In dismissing the plaintiff’s suit, the court held that the subject matter for litigation fell within the powers of the National Assembly and therefore, the court lacked the jurisdiction to interfere in the legislative duty of the defendants based on the reliefs sought by the plaintiffs.

Acting on a petition, the House of Representatives, through its Committee on Public Petition,‎ invited the founder of Madonna University, Rev. Fr. Emmanuel Edeh; Rev. Fr. Francis Nwachukwu; Rev. Fr. Francis Nginga and Mr. Ogbonna Okey to appear before it with respect to the incident.‎

‎But rather than appear before the House Committee on Public Petition, the plaintiffs, Rev. Fr. Francis Nwachukwu; Rev. Fr. Francis Nginga and Mr. Ogbonna Okey approached the Federal High Court with a suit marked FHC/ABJ/CS/1338/2018 to stop their appearance before the committee.

The suit filed by their counsel, Festus Keyamo (SAN), listed the House of Representatives and the House of Representatives Committee on Public Petitions as defendants.

‎In her judgment, Justice Ojukwu specifically held that the National Assembly  is empowered by Section 88 (2) (a) and (b) of the 1999 ‎Constitution to “make laws and expose corruption, inefficiency or waste in the execution or administration of laws within its legislative competence and in the disbursements or administration or funds appropriated by it.”

She further held that Section 89 (1) (a) (b) of the 1999 constitution gives the National Assembly ‎ investigatory powers for the purpose of procuring written or oral, direct or circumstantial evidence from all persons and on any issue that is of national and public interest.

‎Besides, the court further held that the plaintiffs did not place sufficient materials before the court to show that the subject matter was pending before any court, as the documents submitted to the courts were incomplete documents.

Before her judgment, the court dismissed the motion on notice brought by the defendants for an enlargement of time to file a memorandum of conditional appearance and counter affidavit.

The said motion on notice dated March 13, 2019, was filed by Charles Yoila of the Directorate of Legal Services, National Assembly Legal Services.

 ‎Justice Ojukwu who dismissed the motion said it was an attempt by the applicants to arrest the judgment of the court.

‎Two students of the school, Stanley Okoye, 23, final year Civil Engineering and Ga-Lim Aondofa, Lord were ‎allegedly abducted by the Chief Security Officer of the university, Okey Ogbonna and the Dean of Student Affairs, Rev.

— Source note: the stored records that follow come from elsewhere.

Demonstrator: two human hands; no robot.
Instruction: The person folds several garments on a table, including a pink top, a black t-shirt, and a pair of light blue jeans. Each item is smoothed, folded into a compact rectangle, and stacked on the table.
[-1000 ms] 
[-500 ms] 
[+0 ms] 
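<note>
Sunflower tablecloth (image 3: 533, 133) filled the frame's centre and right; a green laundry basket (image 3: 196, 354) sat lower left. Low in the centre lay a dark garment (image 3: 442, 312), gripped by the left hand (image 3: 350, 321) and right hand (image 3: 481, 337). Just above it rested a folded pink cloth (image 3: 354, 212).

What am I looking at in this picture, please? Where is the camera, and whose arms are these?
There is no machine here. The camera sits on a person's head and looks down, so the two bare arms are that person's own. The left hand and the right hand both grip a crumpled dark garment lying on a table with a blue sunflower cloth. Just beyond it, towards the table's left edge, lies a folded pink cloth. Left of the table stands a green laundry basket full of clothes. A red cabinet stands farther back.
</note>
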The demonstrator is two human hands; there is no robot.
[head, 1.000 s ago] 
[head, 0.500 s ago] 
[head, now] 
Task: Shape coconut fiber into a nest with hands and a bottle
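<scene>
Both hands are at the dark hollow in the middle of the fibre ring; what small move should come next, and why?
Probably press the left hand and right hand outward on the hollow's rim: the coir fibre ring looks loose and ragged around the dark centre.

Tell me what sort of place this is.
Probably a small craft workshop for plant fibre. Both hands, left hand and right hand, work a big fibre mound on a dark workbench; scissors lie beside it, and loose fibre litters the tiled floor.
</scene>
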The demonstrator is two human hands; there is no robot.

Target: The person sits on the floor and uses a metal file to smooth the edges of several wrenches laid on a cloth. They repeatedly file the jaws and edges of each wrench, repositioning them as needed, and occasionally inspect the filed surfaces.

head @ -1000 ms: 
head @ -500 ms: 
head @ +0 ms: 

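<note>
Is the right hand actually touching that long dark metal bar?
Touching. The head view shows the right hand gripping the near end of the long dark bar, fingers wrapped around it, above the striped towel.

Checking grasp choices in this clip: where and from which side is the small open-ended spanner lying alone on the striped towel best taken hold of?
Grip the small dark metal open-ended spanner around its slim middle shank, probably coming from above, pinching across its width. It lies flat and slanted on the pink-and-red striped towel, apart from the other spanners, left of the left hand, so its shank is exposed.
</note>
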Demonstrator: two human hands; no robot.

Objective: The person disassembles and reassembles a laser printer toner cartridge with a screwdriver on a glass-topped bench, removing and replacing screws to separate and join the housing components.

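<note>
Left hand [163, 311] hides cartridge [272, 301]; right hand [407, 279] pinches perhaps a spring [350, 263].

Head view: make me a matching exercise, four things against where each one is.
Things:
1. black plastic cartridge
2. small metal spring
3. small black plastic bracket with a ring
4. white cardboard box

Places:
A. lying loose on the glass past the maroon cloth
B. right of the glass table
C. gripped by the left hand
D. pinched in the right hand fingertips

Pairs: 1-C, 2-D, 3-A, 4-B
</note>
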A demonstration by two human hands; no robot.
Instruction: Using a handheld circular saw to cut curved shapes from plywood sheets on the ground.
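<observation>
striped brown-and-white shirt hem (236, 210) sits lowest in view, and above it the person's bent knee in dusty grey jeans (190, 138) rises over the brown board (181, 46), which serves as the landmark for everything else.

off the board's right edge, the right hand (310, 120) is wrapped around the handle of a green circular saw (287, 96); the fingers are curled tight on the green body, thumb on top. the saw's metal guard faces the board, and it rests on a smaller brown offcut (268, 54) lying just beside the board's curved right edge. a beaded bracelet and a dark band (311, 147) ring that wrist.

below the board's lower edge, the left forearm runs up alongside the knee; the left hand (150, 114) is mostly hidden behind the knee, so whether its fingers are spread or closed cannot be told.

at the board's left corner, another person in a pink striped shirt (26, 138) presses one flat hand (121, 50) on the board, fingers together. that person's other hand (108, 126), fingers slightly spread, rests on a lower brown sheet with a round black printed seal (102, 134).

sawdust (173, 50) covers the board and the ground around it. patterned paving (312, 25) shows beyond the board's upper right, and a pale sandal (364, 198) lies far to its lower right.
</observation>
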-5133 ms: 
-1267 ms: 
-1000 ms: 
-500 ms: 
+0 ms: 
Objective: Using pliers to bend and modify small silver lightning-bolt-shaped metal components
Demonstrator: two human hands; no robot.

Fr. Isaac Nginga, and others now at large and taken to a secluded area where they were tortured, brutalised and dehumanised.

Though they survived the ordeal they allegedly suffered various life-threatening injuries as a result of the incident.

For instance, while Stanley Okoye underwent a special surgery in Germany on the spine to repair major damage inflicted on him while the torture lasted, Aondofa suffered a dislocated jaw that required having his jaws held together with a dental wire to allow the injury heal.

Although some of the affected staff of the university were on July 14, 2015, arraigned before an Enugu Magistrate Court, in connection with the incident, for felony and conspiracy ‎to wit against two final year students of the university, the presiding Magistrate, Nkemjika Anibueze adjourned the case sine dine (indefinitely) in controversial circumstances.